Charles Murray Says “Great Awakening” Of Elites Needed To Stop America From Becoming Like Europe

It is interesting to read what’s happening at the nation’s foremost neo-conservative think tank, The American Enterprise Institute. On March 11, Charles Murray delivered the Irving Kristol Lecture, at AEI’s Annual Dinner at the Washington Hilton. I didn’t read who all was in attendance at the dinner, but according to Wikipedia, membership in AEI includes Newt Gingrich, Paul Wolfowitz, John Bolton and Dick and Lynne Cheney.

Charles Murray is author of the controversial book, The Bell Curve, that discussed the impact of IQ on American society and was accused by some critics as having a racist viewpoint. Murray criticized the American welfare system in a book entitled, Losing Ground.

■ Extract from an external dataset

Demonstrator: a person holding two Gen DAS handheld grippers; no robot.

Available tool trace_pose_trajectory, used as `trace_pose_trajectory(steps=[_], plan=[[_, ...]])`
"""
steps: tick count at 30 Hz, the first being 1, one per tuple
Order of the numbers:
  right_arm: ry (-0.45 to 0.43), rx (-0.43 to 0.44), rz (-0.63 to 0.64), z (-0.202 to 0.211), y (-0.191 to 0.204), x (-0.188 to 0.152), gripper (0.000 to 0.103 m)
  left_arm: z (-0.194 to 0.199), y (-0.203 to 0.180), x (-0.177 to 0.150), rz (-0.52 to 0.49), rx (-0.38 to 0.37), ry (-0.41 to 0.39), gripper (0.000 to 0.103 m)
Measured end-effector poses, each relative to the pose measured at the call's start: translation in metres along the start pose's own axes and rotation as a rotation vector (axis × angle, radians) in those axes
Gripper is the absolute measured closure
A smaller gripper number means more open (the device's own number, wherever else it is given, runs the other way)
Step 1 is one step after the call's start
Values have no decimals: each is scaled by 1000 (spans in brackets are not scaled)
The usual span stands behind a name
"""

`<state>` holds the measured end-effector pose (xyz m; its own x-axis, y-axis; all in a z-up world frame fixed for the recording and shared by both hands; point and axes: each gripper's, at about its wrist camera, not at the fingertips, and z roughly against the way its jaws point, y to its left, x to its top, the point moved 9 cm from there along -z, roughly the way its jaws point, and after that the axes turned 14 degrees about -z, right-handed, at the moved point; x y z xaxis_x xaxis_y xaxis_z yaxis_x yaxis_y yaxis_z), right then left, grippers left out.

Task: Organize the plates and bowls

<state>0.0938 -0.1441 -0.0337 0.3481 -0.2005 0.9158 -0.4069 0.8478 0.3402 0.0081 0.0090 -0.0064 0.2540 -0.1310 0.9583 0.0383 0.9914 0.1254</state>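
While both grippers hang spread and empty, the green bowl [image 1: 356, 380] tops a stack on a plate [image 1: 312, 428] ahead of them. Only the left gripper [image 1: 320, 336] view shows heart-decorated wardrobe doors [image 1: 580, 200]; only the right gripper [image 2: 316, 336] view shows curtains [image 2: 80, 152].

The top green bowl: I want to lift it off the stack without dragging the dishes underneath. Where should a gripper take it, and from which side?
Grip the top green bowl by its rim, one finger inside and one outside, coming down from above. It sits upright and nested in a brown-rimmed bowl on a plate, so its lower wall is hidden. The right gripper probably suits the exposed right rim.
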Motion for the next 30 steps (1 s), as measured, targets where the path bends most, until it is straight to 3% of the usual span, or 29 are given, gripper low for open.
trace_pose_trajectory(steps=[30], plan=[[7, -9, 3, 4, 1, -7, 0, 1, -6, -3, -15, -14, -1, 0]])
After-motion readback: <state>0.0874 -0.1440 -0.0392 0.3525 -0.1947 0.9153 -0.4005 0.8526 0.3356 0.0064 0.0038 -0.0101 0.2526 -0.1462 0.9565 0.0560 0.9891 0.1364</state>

Murray in his speech to AEI introduced the theme of his speech by saying, “President Obama and his leading intellectual heroes are the American equivalent of Europe’s social democrats. There’s nothing sinister about that. They share an intellectually respectable view that Europe’s regulatory and social welfare systems are more progressive than America’s and advocate reforms that would make the American system more like the European system. The advent of the Obama administration brings this question before the nation: Do we want the United States to be like Europe?”

Murray’s answer “No,” is not surprising, but, how he justifies his answer is surprising. Murray argues against America becoming like Europe not for reasons involving the economy, but for reasons involving happiness. Yes, happiness.

Murray says, “My text is drawn from Federalist 62, probably written by James Madison: ‘A good government implies two things: first, fidelity to the object of government, which is the happiness of the people; secondly, a knowledge of the means by which that object can be best attained.’ Note the word: happiness. Not prosperity. Not security. Not equality. Happiness, which the Founders used in its Aristotelian sense of lasting and justified satisfaction with life as a whole.”

Murray sets two goals for himself in his speech. “First,” he says, “I will argue that the European model is fundamentally flawed because, despite its material successes, it is not suited to the way that human beings flourish–it does not conduce to Aristotelian happiness. Second, I will argue that twenty-first-century science will prove me right.”

This to me seems a strange argument. Murray seems to admit that if Obama succeeds in pushing the U.S. to become more like Europe in terms of its progressive social welfare system, there will be more wide spread material success for more U.S. citizens. But, he argues, this increase in general prosperity and security will result, overall, in less happiness, rather than more happiness. Murray’s claims that he has a scientific basis for making such a paradoxical claim, it seems to me, is based on a pretty flimsy thinking.

Murray warns that the mentality of the European Syndrome is rising in America. He says, “That mentality goes something like this: Human beings are a collection of chemicals that activate and, after a period of time, deactivate. The purpose of life is to while away the intervening time as pleasantly as possible.”

He says, “The same self-absorption in whiling away life as pleasantly as possible explains why Europe has become a continent that no longer celebrates greatness. When life is a matter of whiling away the time, the concept of greatness is irritating and threatening.”

Murray says, “Among those (in America) who self-identify as liberal or extremely liberal, secularism is close to European levels. Birth rates are close to European levels. Charitable giving is close to European levels. There is every reason to believe that when Americans embrace the European model, they begin to behave like Europeans.”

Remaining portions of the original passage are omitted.